■ Input data:
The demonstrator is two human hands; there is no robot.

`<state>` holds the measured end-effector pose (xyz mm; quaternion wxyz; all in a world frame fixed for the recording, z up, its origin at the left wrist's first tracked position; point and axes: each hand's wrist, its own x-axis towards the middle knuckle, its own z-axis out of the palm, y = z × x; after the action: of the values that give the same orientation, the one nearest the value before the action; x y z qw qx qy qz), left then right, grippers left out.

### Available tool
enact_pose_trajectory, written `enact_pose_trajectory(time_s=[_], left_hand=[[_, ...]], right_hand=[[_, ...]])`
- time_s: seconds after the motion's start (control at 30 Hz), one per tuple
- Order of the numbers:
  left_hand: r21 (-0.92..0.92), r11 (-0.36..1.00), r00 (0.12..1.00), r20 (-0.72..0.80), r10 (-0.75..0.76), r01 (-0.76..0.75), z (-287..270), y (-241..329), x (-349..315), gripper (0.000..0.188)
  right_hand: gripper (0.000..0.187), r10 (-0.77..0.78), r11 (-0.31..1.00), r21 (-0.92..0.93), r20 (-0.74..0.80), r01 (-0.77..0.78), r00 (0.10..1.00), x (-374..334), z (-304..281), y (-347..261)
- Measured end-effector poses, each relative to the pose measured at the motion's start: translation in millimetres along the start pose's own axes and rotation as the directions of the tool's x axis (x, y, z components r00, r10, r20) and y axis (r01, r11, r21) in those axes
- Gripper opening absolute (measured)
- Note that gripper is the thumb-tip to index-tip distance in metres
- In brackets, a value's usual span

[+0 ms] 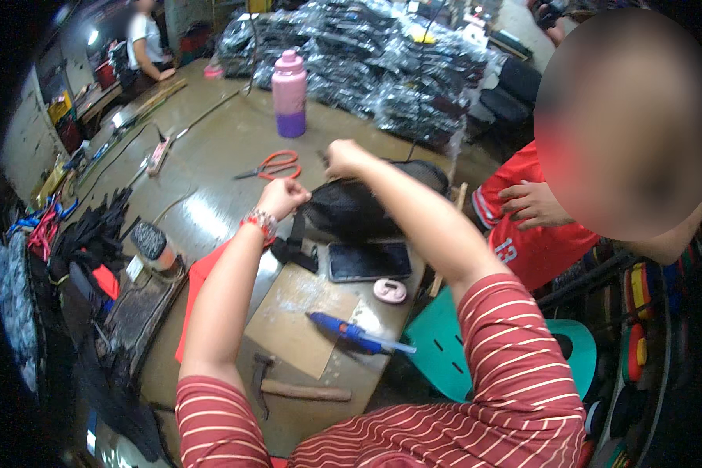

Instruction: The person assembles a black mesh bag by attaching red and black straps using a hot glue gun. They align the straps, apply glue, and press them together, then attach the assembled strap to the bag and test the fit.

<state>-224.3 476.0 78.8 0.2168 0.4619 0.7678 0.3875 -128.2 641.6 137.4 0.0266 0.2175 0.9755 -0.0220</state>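
So the left hand [286, 198] has its thumb and fingertips pinched together on the near-left edge of a black, soft-looking mesh piece [351, 209], with a red-and-white beaded bracelet [260, 222] round that wrist. The mesh piece is lying toward the right side of a shiny grey-brown worktable [210, 160], just past a dark-screened smartphone [369, 261]. The right hand [345, 158] is up over the far-left side of the mesh, fingers bent in, but honestly I can't tell if it's gripping anything or just curled.

Scissors with orange-red loop handles [279, 165] sit just left of both hands, and a pink-to-purple bottle [289, 97] stands upright further back. Closer in there's a small pink oval case [389, 291] near the phone, plus a blue glue gun with a clear stick [349, 331] lying partly over a flat tan board [288, 324]. A wooden-handled hammer [306, 391] rests at the near edge of that board. Way at the back you've got a big heap of dark, plastic-wrapped items [343, 66]. Someone in a red jersey [522, 226] is on the right, next to a teal plastic seat [437, 347].
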Motion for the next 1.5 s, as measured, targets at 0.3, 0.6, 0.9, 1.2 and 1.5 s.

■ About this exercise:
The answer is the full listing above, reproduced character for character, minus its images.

■ Task output:
The demonstrator is two human hands; there is no robot.

`<state>` holds the measured end-effector pose (xyz mm; quaternion wxyz; all in a world frame fixed for the recording, z up, its origin at the left wrist's first tracked position; point and axes: each hand's wrist, its own x-axis towards the middle knuckle, its own z-axis out of the palm, y = z × x; after the action: of the values that give the same orientation, the one nearest the value before the action; x y z qw qx qy qz), left then right, grippers left out.

### Available tool
enact_pose_trajectory, written `enact_pose_trajectory(time_s=[_], left_hand=[[_, ...]], right_hand=[[_, ...]])`
- time_s: seconds after the motion's start (control at 30 Hz), one per tuple
- Order of the numbers:
  left_hand: r21 (-0.92..0.92), r11 (-0.36..1.00), r00 (0.12..1.00), r20 (-0.72..0.80), r10 (-0.75..0.76), r01 (-0.76..0.75), z (-287..270), y (-241..329), x (-349..315), gripper (0.000..0.188)
  right_hand: gripper (0.000..0.187), r10 (-0.77..0.78), r11 (-0.31..1.00), r21 (-0.92..0.93), r20 (-0.74..0.80), r01 (-0.77..0.78), r00 (0.10..1.00), x (-374..334), z (-304..281), y (-347..261)
- Measured end-effector poses, each relative to the pose measured at the motion's start: translation in millimetres along the start pose's own axes and rotation as the directions of the tool's x axis (x, y, z components r00, r10, r20) and y axis (r01, r11, r21) in those axes
- Gripper opening absolute (measured)
- Note that gripper is the thumb-tip to index-tip distance in metres
- In brackets, a value's usual span

[+0 ms] 

Instruction: The person assembles a black mesh bag by attaching red and black straps using a hot glue gun. They align the straps, apply glue, and press them together, then attach the assembled strap to the bag and test the fit.

<state>-224.3 476.0 78.8 0.2168 0.4619 0.7678 0.3875 -128.2 641.6 137.4 0.0266 0.2175 0.9755 -0.0220</state>
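So the left hand [286, 198] has its thumb and fingertips pinched together on the near-left edge of a black, soft-looking mesh piece [351, 209], with a red-and-white beaded bracelet [260, 222] round that wrist. The mesh piece is lying toward the right side of a shiny grey-brown worktable [210, 160], just past a dark-screened smartphone [369, 261]. The right hand [345, 158] is up over the far-left side of the mesh, fingers bent in, but honestly I can't tell if it's gripping anything or just curled.

Scissors with orange-red loop handles [279, 165] sit just left of both hands, and a pink-to-purple bottle [289, 97] stands upright further back. Closer in there's a small pink oval case [389, 291] near the phone, plus a blue glue gun with a clear stick [349, 331] lying partly over a flat tan board [288, 324]. A wooden-handled hammer [306, 391] rests at the near edge of that board. Way at the back you've got a big heap of dark, plastic-wrapped items [343, 66]. Someone in a red jersey [522, 226] is on the right, next to a teal plastic seat [437, 347].
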Motion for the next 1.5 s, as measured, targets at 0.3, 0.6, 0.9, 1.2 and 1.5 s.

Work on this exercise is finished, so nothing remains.